Twenty-five-year-old Daniil Trifonov, currently basking in mega-stardom, may not be the best of the young pianists to have recently emerged from the former Soviet bloc – the Uzbek Behzod Abduraimov has the edge on him – but he’s without question a fine artist, and is now fulfilling the promise which earned him a string of prizes in his teens, culminating in the Tchaikovsky Gold Medal. His Chopin and Liszt are dazzling, but his Mozart has hitherto been an unknown quantity: Prom 71, in which he would play Mozart’s Piano Concerto No 21 in C major with the Staatskapelle Dresden under Christian Thielemann’s direction, would be revealing, particularly in view of the fact that Daniel Barenboim had played two other Mozart concertos on the preceding nights.

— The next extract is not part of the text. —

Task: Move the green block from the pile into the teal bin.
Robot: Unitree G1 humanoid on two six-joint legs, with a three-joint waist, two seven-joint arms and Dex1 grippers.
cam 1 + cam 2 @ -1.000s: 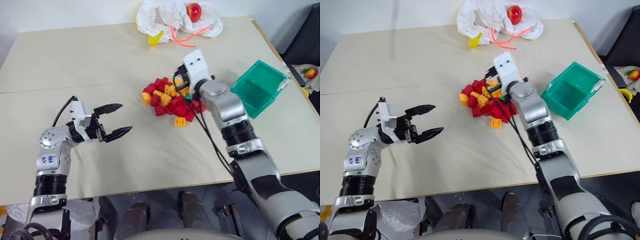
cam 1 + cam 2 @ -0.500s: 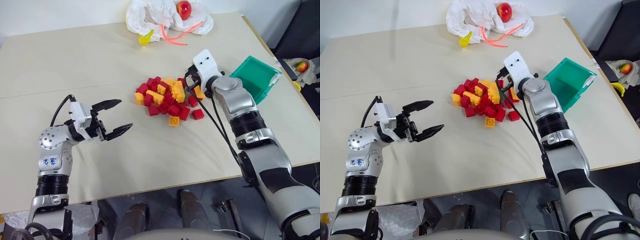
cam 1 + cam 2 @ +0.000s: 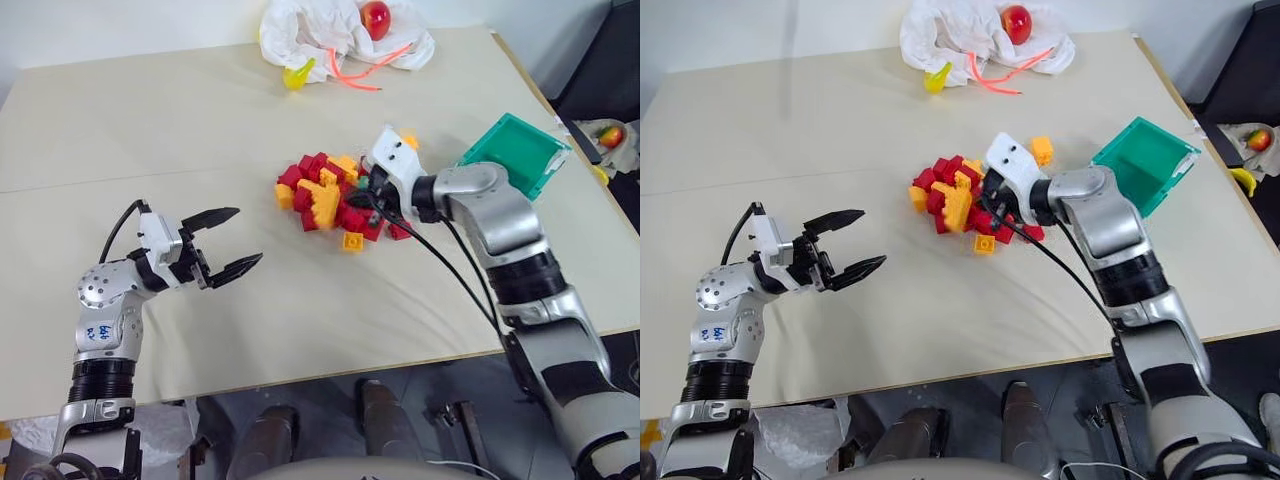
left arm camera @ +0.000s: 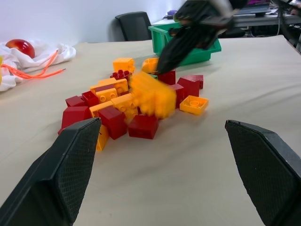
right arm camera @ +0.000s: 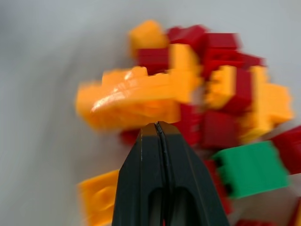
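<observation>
Matte beige table [image 3: 300,110]; studded pile [image 3: 330,195] (plastic); R jaws clenched empty, L released.

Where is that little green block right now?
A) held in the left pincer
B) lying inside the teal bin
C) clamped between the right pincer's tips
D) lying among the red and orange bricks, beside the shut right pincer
D: the green block lies in the pile next to the right pincer, whose fingers are pressed together with nothing between them; the teal bin stands apart.
</observation>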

In the event, the contrast in their approaches could not have been starker: while Barenboim’s aim was to honour the beauty of what Mozart had written, the way Trifonov advanced on his concerto was reminiscent of a small boy armed with a spray-can. There’s sparkling passage-work at the beginning of the third movement, but Trifonov muddied the effect by injecting a sub-passage (in a different key) of his own, and as the movement progressed he added fussy little curlicues and flounces. The two cadenzas were also his own: look-at-me exercises which negated the music they should have served.
There may be far fewer notes in Mozart than in Liszt, but Trifonov – going recklessly fast – came dangerously unstuck at one point in the first movement. And by applying a light Chopin touch, he showed that he doesn’t get the point of this music. Perhaps, in time, the penny will drop.